1. Dennett, Daniel C. Darwin's Dangerous Idea: Evolution and the Meanings of Life. New York: Simon & Schuster, 1995. Print.
2. Friedman, Thomas L. "They Did It."  12 Feb. 2011. The New York Times. Web. 3 Mar. 2011. <http://www.nytimes.com/2011/02/13/opinion/13friedman.html?_r=1&scp=1&sq=we%20did%20this%20ourselves&st=cse>.
3. Conlin, Jennifer. "Tahrir Square, Egypt's Newest Tourist Draw." The New York Times. 25 Feb. 2011. Web. 11 Mar. 2011. <http://travel.nytimes.com/2011/02/25/travel/25tahrir.html>.

 

 

Comments

Bethany Jane's picture

Some comments:

I think it is important to note that, according to Dennett, "mindedness" is in fact a product of an algorithmic process, which is anything but "arbitrary". The distinction between mindedness and mindlessness is to some extent illusory. The idea that motivation CAN be reduced to an algorithmic process does not imply that such a reduction would be simple or even useful.

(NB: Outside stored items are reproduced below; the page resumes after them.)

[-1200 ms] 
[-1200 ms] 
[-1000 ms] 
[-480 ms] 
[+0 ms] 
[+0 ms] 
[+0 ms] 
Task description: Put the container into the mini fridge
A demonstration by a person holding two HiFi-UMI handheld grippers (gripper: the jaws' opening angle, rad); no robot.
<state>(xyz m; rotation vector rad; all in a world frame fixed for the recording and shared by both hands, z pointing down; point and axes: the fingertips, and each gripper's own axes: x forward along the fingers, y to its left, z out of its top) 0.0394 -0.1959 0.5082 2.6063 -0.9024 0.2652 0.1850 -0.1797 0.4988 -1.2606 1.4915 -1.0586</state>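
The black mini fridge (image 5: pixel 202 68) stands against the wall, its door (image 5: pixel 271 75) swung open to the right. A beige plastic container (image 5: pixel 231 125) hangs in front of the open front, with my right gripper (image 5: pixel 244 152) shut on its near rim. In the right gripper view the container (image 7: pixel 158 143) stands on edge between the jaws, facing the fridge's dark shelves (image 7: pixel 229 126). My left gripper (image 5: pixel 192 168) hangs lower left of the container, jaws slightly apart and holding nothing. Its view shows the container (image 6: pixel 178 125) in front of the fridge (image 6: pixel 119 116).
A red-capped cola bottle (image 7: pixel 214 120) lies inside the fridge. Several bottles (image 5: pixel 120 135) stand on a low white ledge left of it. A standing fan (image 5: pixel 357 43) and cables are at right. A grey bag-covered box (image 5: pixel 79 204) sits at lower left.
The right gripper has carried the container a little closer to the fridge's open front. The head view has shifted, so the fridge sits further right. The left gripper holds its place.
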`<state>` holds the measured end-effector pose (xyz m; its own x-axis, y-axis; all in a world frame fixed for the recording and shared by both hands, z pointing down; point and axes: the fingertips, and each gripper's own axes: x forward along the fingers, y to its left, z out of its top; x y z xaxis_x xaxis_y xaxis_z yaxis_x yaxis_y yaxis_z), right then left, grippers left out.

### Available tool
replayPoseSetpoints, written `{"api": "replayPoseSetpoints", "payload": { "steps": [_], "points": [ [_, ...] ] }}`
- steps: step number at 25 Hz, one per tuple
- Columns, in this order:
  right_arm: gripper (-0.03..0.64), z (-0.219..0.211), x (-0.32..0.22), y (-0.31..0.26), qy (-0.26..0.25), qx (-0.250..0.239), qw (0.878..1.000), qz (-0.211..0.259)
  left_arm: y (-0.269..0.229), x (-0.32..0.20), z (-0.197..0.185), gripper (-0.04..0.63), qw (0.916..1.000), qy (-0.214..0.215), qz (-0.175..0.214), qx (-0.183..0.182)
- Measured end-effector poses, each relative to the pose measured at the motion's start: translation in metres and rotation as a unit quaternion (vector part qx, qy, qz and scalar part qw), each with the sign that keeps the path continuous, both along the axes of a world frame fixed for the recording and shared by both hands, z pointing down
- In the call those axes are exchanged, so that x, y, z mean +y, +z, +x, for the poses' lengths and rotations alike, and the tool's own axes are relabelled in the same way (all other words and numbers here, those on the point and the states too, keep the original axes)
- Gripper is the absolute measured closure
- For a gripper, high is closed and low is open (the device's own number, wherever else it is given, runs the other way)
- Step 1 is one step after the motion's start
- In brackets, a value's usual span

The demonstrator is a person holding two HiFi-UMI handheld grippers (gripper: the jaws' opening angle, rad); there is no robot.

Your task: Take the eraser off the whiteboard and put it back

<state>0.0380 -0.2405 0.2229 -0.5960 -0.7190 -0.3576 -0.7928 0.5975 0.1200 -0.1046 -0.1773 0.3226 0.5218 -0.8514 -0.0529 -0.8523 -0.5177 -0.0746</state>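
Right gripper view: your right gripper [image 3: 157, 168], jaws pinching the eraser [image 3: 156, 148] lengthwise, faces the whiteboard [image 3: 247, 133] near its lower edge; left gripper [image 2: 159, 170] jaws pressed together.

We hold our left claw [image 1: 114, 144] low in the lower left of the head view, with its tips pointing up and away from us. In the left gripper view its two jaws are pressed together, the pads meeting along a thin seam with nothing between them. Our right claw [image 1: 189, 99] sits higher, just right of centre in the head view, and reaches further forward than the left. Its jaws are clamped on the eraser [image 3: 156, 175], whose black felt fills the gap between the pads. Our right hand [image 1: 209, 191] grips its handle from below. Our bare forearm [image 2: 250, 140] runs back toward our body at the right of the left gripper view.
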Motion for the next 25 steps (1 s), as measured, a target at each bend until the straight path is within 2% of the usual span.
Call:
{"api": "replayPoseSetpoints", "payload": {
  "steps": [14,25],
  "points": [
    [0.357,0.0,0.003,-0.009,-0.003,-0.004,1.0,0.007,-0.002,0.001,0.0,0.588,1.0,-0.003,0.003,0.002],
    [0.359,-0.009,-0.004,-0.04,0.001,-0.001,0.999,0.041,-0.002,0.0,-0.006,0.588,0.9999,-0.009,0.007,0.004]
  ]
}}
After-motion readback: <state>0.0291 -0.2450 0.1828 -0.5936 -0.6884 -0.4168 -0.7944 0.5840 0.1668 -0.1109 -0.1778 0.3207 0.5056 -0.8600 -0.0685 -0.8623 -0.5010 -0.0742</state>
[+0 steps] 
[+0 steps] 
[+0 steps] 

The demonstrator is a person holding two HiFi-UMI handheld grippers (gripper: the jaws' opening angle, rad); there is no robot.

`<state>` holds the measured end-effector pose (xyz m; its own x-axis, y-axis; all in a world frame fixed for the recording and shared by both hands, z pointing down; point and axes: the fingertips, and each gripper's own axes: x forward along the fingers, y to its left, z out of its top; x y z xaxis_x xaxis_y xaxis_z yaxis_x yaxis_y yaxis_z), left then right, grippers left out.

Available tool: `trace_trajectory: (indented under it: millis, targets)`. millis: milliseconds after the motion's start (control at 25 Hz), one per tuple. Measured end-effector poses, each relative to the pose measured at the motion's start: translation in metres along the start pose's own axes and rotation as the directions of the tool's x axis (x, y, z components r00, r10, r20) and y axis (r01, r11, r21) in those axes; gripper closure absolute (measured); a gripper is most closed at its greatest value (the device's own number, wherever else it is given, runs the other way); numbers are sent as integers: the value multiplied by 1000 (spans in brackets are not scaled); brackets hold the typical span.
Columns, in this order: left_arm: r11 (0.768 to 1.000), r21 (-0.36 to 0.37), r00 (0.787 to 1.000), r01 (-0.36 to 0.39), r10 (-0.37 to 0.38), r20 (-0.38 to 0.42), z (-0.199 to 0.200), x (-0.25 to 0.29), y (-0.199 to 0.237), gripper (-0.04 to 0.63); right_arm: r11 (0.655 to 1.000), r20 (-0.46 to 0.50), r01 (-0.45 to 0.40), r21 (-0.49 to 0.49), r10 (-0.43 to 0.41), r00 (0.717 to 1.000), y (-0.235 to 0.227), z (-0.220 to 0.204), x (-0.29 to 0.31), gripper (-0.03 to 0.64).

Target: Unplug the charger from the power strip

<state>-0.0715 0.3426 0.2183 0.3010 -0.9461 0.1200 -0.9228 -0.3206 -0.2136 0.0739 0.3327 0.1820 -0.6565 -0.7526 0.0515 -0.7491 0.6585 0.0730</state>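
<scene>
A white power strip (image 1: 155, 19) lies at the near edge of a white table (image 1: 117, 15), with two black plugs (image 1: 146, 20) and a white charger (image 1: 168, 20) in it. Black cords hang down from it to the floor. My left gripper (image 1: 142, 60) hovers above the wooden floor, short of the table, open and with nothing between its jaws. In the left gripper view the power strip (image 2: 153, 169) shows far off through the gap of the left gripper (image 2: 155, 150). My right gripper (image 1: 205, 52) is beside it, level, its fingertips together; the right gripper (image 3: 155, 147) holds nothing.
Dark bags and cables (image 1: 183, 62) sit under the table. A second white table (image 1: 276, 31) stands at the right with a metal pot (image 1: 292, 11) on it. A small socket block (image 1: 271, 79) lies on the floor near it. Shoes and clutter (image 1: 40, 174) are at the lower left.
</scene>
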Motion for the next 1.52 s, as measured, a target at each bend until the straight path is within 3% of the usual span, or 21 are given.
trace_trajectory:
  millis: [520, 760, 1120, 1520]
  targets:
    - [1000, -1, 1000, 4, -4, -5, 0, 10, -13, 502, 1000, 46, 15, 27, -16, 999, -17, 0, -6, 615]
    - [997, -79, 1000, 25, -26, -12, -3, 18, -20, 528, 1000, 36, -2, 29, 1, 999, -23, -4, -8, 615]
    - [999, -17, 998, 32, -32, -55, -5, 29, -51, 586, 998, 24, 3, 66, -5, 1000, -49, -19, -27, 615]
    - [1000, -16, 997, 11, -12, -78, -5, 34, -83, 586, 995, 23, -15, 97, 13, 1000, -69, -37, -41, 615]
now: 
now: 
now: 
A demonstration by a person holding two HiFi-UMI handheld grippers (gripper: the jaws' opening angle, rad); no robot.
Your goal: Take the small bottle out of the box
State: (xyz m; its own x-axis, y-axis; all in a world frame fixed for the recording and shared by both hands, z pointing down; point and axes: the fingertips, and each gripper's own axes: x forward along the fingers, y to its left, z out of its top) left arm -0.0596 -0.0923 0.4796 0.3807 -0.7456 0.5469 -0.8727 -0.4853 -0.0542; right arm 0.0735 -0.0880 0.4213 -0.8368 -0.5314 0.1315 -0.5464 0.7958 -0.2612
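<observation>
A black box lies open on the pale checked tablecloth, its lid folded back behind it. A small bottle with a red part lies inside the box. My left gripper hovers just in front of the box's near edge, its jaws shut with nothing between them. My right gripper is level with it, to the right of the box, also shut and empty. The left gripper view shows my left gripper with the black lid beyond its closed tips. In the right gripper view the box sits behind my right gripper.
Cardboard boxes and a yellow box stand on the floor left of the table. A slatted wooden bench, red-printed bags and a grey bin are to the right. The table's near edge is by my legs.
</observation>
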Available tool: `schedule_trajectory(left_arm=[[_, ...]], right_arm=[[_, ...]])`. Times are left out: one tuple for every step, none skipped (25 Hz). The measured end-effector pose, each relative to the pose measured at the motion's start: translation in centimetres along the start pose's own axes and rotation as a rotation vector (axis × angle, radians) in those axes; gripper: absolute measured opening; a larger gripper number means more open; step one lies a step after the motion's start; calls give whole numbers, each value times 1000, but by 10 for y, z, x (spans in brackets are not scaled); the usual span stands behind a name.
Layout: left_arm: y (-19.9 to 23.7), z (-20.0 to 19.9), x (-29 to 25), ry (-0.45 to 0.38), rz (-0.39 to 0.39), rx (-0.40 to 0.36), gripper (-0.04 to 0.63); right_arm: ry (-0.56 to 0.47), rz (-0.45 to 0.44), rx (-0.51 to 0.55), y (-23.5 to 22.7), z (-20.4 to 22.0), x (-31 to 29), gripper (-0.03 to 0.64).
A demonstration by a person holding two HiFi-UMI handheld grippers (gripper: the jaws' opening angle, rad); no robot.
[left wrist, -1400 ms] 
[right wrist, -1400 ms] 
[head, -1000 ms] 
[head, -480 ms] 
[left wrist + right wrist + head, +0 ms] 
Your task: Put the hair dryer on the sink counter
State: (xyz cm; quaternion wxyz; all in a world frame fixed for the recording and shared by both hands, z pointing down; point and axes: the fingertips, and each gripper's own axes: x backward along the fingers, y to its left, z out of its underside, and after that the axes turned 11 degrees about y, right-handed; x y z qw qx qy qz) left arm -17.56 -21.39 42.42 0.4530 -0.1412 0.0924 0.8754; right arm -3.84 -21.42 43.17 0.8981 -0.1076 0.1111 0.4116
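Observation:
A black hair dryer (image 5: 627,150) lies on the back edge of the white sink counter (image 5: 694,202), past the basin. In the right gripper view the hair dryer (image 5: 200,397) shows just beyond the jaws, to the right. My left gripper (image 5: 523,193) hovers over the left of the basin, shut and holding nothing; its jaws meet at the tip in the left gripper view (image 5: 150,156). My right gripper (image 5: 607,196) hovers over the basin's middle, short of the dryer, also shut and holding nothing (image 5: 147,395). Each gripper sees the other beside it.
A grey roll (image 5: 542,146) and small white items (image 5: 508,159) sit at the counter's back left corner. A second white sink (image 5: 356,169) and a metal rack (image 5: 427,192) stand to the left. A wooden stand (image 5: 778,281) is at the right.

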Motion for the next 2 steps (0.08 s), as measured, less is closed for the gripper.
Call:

Additionally, the differential fitness of a meme (or gene!) does not rely on the properties of the meme alone. The environment in which a meme is expressed (in this case, the minds of Egyptian citizens) determines, to a large degree, the fate of the meme. A simplified, genetic example of the effect of environment on differential fitness could be a hypothetical gene for white fur in rabbits. While highly adaptive as camouflage in snow, white fur would be incredibly maladaptive in a forest; the white fur gene would survive along with its carrier in a snowy environment, but the same gene would quickly disappear in darker environments.

In any case, thanks for making your paper available for us to read. I'm beginning a paper on a related topic, democratization as a meme, and your thoughts are helping me to verbalize my own thoughts. Keep it real
Democratic revolution as a meme, like the white fur gene, may have not changed significantly in the period of time from its conception to 2011. But the conditions of the hosts have indeed changed, and the weakening of the Egyptian autocracy has allowed a stronger, more adaptive meme to take its place.

Paul Grobstein's picture

mind in cultural and biological evolution?

 "This sense of agency has not only allowed the meme of democratic revolutions to spread in the Arab World"

Very intriguing challenge to the Dawkins/Dennett notion that cultural evolution is always a "mindless" process.  That a particular idea ("meme"?) is more appealing ("infectious") if experienced as coming "from the inside" rather than "from the outside" certainly suggests an involvement of some reflective ("mind like"? process).   It would be interesting to try and develop this idea more explicitly and generally, not only as a Dawkins/Dennett critique but also as a way of exploring further what is meant by "mind."  Note though that even if the argument holds well, it says that SOME cultural evolution may depend on mind, not that ALL does.  There can be both "mindless" and "minded" cultural evolution?  I wonder if one might make the same argument for biological evolution at later points in time?